On commence donc la saison avec Alan qui divorce de nouveau. Bye bye Kandi, donc, enfin, pas vraiment. La jeune femme ne quittera la série qu’à l’épisode 18, mais il faut dire que ses participations occasionnelles ne seront pas aussi efficaces qu’elles ne l’étaient durant la saison précédente. Le personnage a perdu presque tout son potentiel comique et la voir partir ne dérange pas vraiment.

C’est un peu la même chose avec Rose qui, elle aussi, s’éloigne des frères Harper. L’excuse de son départ n’est pas totalement dénuée de crédibilité, mais il est surtout compréhensible par le fait que rien n’a vraiment été fait pour justifier qu’elle reste. Depuis maintenant deux saisons, la jeune femme ne faisait que répéter les mêmes routines comiques qui avaient fini par être plus qu’usées. Le fait est que sa présence n’était jamais discutable, car elle était là depuis le début, et faisait un peu parti du décor. Une fois partie, elle ne manque pas vraiment, ce qui illustre une fois de plus, si nécessaire, qu’elle n’avait plus vraiment d’utilité dans la série.

Bref, tout ceci n’est presque qu’accessoire. Les frères Harper restent le centre d’attention. Nous avons donc Alan qui se retrouve sur le marché des célibataires. Cela donnera de bons épisodes, comme avec la fille de Berta, et d’autre, bien plus insignifiant. Il faut dire que le thème de la saison est plus la prise de conscience par Charlie de son âge. Il vieillit et il doit faire face à tout ce que cela implique dans le cadre de son hygiène de vie, si je puis dire. Ce n’est pas toujours fait avec une grande délicatesse, bien au contraire, certains épisodes sont vraiment excessifs, ce qui diminue leur impact comique. D’autres, réussissent à mieux utiliser la thématique, comme l’épisode avec Enrique Iglesias.

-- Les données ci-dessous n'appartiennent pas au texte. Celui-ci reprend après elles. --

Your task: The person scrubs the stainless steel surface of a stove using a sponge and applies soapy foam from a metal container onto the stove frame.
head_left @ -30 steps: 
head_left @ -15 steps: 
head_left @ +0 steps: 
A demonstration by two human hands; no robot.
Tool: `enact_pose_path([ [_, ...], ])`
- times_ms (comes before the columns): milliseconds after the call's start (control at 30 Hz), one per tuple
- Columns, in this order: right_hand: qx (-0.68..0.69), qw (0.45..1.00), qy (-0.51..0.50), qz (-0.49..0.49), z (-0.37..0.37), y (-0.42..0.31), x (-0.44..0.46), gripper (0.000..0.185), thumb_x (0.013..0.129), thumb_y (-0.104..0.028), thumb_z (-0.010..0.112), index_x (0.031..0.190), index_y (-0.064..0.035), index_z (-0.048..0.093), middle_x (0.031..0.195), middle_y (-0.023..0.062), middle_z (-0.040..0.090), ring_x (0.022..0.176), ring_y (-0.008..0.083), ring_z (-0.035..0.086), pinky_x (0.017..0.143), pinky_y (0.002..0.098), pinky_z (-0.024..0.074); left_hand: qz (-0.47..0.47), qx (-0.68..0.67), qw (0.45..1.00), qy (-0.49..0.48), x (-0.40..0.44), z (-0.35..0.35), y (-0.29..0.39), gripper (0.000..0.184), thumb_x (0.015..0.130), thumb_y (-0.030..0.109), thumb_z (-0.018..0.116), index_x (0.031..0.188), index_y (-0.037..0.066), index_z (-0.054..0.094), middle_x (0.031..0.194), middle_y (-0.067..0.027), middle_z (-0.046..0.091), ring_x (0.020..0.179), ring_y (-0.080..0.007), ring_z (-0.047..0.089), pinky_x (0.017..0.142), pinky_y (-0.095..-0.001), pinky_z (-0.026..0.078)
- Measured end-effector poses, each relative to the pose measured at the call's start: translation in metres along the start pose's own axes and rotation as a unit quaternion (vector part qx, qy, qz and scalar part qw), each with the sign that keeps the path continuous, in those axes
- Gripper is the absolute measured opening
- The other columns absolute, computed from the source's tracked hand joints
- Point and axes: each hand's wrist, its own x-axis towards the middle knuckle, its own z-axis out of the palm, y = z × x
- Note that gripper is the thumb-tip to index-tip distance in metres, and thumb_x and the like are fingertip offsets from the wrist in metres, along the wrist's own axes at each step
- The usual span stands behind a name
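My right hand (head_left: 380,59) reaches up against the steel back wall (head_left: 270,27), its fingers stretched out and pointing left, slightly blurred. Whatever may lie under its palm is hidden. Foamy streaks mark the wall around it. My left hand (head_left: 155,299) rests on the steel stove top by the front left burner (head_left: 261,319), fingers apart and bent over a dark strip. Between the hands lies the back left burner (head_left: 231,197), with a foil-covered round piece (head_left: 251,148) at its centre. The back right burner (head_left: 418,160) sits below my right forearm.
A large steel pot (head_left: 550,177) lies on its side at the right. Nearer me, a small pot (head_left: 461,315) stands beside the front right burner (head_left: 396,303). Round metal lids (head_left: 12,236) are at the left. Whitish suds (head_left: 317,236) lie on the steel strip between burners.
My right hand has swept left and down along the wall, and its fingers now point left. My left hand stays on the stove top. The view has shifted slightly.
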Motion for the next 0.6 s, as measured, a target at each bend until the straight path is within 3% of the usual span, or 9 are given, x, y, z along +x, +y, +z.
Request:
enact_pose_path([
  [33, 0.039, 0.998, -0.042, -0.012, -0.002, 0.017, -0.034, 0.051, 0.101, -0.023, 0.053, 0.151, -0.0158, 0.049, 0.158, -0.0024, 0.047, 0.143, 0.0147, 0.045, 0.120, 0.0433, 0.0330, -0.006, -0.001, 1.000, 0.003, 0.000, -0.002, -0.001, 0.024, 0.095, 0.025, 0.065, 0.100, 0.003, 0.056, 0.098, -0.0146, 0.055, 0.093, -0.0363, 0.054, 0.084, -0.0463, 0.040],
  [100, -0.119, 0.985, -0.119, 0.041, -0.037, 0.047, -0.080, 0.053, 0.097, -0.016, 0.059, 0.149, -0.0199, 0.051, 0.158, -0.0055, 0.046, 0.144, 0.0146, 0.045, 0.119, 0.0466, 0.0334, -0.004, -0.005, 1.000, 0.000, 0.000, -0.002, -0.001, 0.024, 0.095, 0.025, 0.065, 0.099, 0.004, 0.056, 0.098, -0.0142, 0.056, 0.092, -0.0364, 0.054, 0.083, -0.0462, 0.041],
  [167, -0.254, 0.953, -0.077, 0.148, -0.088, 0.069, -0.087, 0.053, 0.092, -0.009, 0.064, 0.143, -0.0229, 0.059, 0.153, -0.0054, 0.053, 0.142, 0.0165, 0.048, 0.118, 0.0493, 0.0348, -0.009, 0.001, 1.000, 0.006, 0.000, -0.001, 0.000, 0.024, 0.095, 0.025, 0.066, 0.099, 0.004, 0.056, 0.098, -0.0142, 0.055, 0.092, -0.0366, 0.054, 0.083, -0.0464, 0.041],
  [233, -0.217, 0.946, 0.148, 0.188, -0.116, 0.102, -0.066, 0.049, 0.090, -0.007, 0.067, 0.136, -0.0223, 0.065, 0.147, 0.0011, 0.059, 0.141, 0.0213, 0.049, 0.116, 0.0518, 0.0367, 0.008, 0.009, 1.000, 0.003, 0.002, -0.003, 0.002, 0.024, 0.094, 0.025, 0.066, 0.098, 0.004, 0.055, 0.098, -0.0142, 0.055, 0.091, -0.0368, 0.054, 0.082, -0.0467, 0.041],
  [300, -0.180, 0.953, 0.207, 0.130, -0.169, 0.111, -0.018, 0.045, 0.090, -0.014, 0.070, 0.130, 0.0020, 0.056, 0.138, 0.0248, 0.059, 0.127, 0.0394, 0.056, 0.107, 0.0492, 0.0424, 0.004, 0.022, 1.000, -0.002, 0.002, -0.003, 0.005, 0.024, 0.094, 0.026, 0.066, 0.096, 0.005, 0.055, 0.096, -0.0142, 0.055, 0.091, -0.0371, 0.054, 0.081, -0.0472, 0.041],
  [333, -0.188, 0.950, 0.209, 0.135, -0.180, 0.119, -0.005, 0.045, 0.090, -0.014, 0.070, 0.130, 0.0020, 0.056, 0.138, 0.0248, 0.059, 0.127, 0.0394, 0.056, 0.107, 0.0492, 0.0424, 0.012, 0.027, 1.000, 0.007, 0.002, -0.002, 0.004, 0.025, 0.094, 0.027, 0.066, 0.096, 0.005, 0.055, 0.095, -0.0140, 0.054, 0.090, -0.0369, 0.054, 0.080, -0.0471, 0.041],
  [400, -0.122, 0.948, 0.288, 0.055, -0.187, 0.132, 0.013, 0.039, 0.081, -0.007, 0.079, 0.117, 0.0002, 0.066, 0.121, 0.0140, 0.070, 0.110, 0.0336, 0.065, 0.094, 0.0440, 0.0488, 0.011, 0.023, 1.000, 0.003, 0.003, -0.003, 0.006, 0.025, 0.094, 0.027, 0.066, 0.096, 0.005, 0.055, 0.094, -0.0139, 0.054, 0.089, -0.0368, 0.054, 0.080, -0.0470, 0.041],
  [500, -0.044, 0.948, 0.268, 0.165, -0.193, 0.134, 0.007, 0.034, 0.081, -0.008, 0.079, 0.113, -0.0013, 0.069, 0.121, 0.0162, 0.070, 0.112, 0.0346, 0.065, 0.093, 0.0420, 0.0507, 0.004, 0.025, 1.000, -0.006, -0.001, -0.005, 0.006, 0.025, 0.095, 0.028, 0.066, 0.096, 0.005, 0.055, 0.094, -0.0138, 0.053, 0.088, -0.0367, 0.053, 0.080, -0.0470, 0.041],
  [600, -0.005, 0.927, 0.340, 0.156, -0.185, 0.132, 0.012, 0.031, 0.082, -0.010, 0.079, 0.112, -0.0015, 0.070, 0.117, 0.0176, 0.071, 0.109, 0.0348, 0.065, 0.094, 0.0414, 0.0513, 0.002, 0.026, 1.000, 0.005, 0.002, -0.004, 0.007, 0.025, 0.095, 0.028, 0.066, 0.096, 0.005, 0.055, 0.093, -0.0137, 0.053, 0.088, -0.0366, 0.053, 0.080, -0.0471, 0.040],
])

Cette quatrième saison, c’est aussi celle du remariage de Judith. La première ex-madame Harper a recommencé à fréquenter le docteur Herb Melnick, le pédiatre de Jake. L’excellent Ryan Stiles reprend ainsi son rôle qu’il avait brièvement tenu la saison précédente. Judith gagne beaucoup dans cette relation qui lui permet de sortir de son rôle de castratrice assoiffée d’argent. Herb, quant à lui, développe une amitié avec Alan, ce qui donne d’excellentes scènes pour le plus jeune des frères Harper.

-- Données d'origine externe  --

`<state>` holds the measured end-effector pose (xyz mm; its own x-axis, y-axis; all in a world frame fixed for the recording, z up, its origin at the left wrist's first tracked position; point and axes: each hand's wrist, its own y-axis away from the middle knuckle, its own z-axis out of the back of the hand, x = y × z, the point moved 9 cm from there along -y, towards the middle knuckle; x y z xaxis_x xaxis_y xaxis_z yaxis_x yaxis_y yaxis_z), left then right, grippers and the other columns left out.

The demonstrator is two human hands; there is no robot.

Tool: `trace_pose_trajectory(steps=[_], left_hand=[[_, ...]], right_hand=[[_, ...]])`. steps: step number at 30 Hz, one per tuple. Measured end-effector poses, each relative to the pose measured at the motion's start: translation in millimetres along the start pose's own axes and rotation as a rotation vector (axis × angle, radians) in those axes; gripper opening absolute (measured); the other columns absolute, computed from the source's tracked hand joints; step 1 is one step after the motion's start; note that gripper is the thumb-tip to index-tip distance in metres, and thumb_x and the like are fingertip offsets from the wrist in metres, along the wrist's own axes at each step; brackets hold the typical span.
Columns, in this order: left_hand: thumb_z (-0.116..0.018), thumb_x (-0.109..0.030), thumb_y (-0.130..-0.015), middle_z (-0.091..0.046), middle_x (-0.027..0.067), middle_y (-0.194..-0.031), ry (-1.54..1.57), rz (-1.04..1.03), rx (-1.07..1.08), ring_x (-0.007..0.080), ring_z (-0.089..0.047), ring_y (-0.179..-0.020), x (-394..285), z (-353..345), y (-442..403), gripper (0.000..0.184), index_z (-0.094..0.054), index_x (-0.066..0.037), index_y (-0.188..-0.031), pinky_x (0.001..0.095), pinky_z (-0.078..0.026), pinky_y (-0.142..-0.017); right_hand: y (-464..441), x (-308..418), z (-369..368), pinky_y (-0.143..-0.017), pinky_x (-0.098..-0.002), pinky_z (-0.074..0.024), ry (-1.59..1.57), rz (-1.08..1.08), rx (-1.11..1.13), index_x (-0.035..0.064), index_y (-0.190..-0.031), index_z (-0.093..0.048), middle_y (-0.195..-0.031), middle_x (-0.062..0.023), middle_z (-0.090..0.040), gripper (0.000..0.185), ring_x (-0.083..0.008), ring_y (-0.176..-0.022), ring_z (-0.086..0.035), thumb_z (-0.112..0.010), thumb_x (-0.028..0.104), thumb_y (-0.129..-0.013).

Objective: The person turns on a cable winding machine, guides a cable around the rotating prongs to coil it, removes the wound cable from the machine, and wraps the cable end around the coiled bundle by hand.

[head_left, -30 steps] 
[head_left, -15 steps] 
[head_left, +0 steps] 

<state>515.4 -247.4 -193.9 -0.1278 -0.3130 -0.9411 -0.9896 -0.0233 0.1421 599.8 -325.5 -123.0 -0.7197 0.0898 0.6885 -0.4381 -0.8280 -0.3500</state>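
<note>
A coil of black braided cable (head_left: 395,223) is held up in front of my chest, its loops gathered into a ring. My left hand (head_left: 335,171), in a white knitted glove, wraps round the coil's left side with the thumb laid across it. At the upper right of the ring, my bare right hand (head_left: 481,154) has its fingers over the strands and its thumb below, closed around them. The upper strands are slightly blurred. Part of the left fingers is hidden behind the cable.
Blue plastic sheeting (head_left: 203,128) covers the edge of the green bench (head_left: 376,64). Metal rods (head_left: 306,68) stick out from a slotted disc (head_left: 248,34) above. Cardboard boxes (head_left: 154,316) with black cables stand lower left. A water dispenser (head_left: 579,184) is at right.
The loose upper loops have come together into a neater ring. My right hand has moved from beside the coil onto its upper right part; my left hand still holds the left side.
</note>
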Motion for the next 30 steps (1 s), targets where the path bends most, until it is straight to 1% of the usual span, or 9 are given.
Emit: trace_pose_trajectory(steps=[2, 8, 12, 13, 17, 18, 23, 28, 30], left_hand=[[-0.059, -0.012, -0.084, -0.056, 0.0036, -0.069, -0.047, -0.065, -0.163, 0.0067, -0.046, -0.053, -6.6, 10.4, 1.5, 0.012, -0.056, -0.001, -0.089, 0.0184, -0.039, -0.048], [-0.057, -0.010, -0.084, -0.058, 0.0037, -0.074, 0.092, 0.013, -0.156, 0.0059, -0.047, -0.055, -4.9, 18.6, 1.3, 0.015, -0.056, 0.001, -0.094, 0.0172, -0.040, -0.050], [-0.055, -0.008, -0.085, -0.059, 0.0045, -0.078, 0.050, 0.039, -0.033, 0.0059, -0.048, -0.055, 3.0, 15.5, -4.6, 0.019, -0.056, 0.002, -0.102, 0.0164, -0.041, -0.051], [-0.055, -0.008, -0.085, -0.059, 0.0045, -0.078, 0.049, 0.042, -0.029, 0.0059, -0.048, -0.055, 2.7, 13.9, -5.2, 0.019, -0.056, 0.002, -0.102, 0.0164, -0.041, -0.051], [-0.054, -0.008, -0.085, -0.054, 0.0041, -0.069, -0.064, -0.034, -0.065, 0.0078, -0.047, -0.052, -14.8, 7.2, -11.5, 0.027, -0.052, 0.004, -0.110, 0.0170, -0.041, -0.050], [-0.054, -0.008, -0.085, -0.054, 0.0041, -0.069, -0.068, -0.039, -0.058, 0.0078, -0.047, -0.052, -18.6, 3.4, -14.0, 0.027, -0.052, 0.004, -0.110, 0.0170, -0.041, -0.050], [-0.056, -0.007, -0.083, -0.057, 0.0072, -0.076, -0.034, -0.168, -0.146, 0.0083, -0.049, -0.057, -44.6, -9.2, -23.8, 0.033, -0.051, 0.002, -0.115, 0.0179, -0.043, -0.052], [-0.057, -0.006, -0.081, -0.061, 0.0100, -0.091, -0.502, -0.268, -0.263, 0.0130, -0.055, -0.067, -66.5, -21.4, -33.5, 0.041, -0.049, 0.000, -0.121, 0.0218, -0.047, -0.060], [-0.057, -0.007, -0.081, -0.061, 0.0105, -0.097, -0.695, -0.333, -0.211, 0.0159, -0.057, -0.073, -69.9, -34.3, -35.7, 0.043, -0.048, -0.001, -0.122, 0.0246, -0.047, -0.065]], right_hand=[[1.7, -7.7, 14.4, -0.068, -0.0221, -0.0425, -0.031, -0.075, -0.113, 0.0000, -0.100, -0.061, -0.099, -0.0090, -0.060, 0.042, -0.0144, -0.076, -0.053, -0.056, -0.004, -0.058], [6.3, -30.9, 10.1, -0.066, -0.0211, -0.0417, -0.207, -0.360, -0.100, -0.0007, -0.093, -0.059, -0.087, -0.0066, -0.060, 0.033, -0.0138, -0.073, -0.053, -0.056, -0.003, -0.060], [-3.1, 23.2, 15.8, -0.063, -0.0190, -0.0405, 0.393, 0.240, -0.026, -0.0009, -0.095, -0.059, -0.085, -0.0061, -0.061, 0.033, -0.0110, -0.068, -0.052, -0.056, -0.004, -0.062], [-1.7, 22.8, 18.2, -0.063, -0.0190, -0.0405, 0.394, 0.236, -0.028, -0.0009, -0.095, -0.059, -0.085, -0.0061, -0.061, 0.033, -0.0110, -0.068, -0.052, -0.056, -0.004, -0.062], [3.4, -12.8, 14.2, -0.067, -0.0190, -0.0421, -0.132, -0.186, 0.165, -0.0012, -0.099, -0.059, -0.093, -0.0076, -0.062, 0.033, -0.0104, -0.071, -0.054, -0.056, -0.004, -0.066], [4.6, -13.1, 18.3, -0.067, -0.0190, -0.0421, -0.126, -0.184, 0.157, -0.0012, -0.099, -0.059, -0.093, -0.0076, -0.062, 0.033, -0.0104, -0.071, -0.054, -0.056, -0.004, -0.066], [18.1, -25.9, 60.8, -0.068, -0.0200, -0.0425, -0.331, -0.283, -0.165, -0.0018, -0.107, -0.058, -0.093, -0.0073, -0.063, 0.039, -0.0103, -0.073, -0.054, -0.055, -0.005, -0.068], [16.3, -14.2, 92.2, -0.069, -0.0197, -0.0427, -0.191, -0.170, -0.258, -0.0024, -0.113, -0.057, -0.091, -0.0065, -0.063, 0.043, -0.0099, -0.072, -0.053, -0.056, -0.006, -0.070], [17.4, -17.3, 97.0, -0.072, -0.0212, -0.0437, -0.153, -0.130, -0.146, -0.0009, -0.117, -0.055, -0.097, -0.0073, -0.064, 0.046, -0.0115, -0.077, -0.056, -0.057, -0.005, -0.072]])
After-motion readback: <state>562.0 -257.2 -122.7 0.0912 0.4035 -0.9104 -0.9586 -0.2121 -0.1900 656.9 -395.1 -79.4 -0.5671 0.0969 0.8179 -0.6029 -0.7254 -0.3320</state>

Avec tout ça, on a Jake qui grandit. Restant sur ce qui avait été lancé à la fin de la saison précédente, Jake continu donc à être obsédé par l’argent, mais se montre également de plus en plus portée sur la gente féminine, se retrouvant ainsi souvent pris entre les deux écoles Harper. D’un côté les conseils de son père, et de l’autre, la philosophie de vie de son oncle. La bonne idée est de ne pas transformer cela en excuse moralisatrice, car ça ne collerait pas trop avec la personnalité de Jake.

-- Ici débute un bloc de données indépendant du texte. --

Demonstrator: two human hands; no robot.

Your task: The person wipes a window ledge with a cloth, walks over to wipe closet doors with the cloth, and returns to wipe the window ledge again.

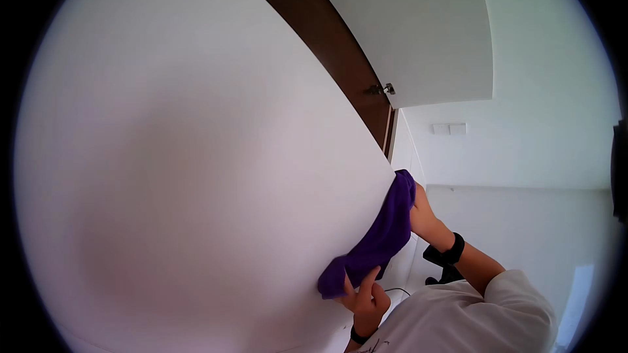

Pour conclure, une saison qui apporte de véritablement changements dans la dynamique entre les personnages, mais qui n’est pas aussi performante que la précédente sur le plan de  l’humour. La qualité des épisodes est donc assez variable, ce qui n’enlève jamais à la série son côté sympathique. Cette quatrième saison se conclut sur l’introduction d’un nouveau personnage, Teddy, le prochain mari d’Evelyn. Une histoire qui va permettre à la matriarche de la famille d’être plus présente, car comme à chaque fois, ses participations sont toujours remarquables. À suivre, donc.